▶ **Material shown**
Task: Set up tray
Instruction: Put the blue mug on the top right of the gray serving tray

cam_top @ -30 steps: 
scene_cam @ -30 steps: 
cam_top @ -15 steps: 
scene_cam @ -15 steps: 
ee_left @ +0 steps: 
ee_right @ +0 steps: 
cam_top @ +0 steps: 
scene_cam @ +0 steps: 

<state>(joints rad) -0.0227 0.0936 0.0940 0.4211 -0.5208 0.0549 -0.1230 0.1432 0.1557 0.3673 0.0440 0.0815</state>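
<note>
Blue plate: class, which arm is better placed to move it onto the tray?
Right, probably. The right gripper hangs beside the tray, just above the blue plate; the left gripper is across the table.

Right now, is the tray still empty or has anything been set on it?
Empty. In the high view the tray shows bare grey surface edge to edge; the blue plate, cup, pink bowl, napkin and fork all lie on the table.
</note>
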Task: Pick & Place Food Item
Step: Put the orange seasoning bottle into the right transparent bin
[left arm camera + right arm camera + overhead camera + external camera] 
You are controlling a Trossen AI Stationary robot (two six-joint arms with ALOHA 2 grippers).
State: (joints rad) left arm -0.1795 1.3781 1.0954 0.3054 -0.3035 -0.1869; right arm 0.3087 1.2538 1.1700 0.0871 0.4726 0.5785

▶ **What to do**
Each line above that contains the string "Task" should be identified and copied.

▶ **Your solution**
Task: Set up tray
Task: Pick & Place Food Item

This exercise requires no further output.